Musings

I had a lady at work tell me that I should be a botany major. She seemed quite shocked when I said that I am not good enough at science to make it as a botany major, and I simply don't enjoy it as much. I should interject for all of you that don't know, that I actually work in a greenhouse, but I was hired as a water girl, and simply picked up enough about most of the plants that they let me run the place on my own most evenings and weekends. I enjoy my job, but I don't think I'd enjoy all the extra crap I'd have to learn to major in that. Plus, greenhouses are fickle. I've learned that much at least. You're either extremely dependent on the weather, which can still destroy your plants, or you have an insanely high water bill. (At least in South Dakota summer heat you do...)

I told this lady that I am a Vocal performance major, and when she asked what I was going to do with that, if I was going to sing opera or what, I kind of fumbled with the answer. See here's my sort-of-not-so-secret fear about my major. This is not a very highly demanded career path I'm on. And I look around, and see all the other people majoring in the same thing, not just at my school but at others too, and I think, you know, we're all jockeying for elbow space as it is...what's it going to be like when we all graduate? I suppose the majority of us will find other jobs. I'd like to be able to get into a job where it wasn't minimum wage hourly crap....but who knows. I've always wanted to run my own business, honestly, but I'm not so sure I have the business savvy for that. My two ideas for that were either a coffee shop, or a studio...art and music, probably, or maybe just music, but preferably both. See, I would LOVE to own a coffee shop...one of those late night ones for college students with the overstuffed couches and the odd but cool artwork? That's one of the things I've always always wanted to do...but do I have enough business savvy to be able to ensure that I could take out a business loan, get this thing off the ground, and keep it going indefinitely? I've never worked in a coffee shop before! That would probably help...

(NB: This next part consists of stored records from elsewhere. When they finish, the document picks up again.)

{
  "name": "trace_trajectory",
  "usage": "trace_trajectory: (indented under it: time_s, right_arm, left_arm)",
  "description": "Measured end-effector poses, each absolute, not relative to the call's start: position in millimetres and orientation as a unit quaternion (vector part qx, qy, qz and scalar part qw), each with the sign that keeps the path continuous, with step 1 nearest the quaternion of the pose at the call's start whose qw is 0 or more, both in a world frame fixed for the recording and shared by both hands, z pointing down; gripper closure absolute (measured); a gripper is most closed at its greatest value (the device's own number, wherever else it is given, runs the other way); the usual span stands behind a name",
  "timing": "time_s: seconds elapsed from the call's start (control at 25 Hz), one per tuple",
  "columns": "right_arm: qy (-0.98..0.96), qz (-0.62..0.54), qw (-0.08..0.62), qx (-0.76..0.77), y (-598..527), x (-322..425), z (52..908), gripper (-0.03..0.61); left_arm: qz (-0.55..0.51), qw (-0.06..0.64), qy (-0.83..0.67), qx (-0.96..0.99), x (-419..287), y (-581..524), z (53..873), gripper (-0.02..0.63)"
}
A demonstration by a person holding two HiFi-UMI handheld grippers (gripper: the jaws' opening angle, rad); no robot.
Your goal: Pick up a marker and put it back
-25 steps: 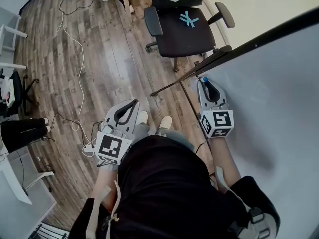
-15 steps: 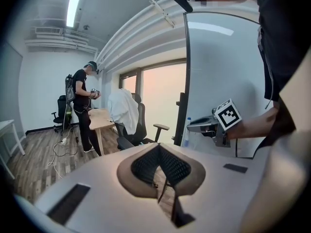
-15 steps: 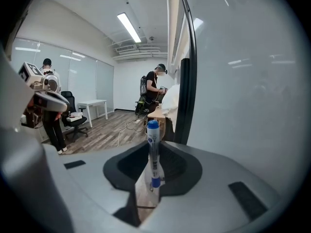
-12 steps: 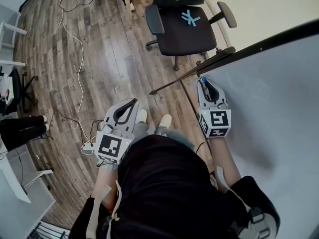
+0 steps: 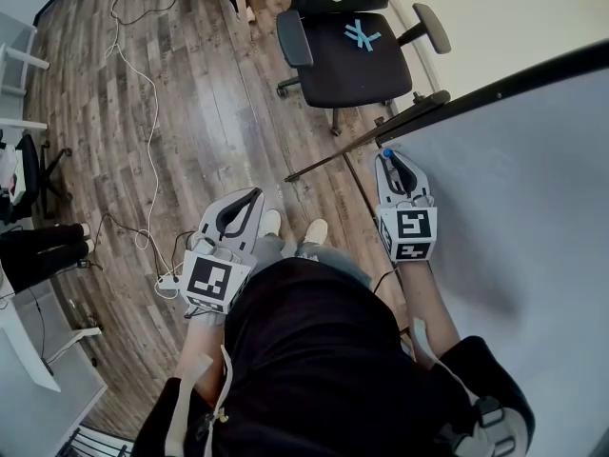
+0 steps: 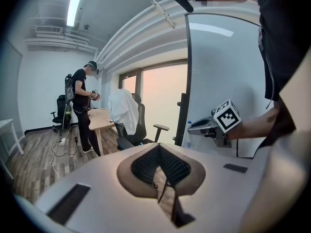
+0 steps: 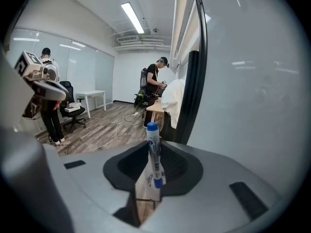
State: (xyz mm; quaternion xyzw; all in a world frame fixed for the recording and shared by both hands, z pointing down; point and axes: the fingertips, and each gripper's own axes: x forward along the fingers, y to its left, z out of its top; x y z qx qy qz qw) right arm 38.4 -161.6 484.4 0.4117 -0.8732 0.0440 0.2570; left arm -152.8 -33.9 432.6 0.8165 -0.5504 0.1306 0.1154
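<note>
Blue-capped marker (image 7: 153,152) is clamped in the right gripper (image 5: 393,163): fingers (image 7: 182,166) closed on its barrel, with the cap end sticking out past the fingertips. In head view the cap sits just beside the black lower rail (image 5: 371,133) of the whiteboard (image 5: 533,198); can't tell if it touches. That gripper is at about 3 o'clock in head view, right up against the board edge. Left gripper (image 5: 249,201) is at about 8 o'clock, well apart from the board and low over the wood floor (image 5: 190,122). Its fingers are together with nothing between them, only a thin seam showing in the left gripper view. Black office chair (image 5: 350,53) with a blue tape cross on the seat is at 12 o'clock, beyond the rail. White cable (image 5: 145,74) runs across the floor from 11 o'clock down to 9. Person's light shoes (image 5: 295,228) show between the two grippers. The right gripper view also catches another person (image 7: 154,84) standing by a wooden table (image 7: 154,108) at about 12 o'clock.
</note>
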Motion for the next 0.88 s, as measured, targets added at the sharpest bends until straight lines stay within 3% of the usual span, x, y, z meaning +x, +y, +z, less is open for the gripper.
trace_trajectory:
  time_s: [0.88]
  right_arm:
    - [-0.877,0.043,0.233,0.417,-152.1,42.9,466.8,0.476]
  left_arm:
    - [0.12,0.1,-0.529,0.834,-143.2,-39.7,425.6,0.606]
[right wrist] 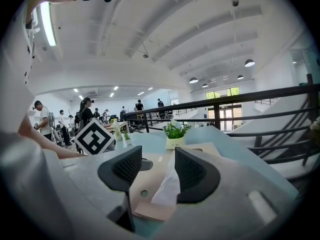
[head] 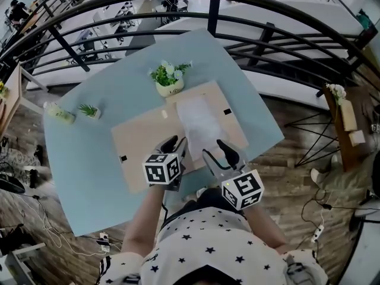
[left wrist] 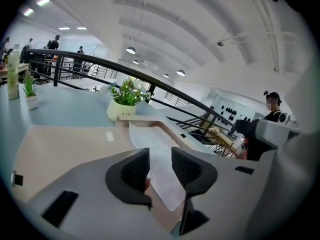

The studio, honestly, fits into my major better. I've always had in the back of my mind that I could teach lessons in piano and voice, and maybe art...but just have this place for kids, junior high and up, probably, where they could go after school and be safe and non-destructive and have fun and still learn about the arts. It'd have to be in a bigger city, and I have no idea how I'd fund it...maybe I'd run it like teen daycare....I don't know...but I wanted to be able to do lessons for underprivelaged kids too, and maybe see if I can network and get other instrumentalists to teach other instruments, maybe even the older kids teaching the younger kids, if they're good enough. That is a plan that I think I would be estatic about doing, but I'm just afraid to attempt it. See, I could really do it now, but I'm just in too small of a town for it to work well, and I don't want to get it crushed and then be afraid to try again. Yeah....So I could do this studio, and maybe attach a coffee shop? :D Who knows...

Ok, that's enough for tonight. It was certainly long enough. Congrats on making it all the way through!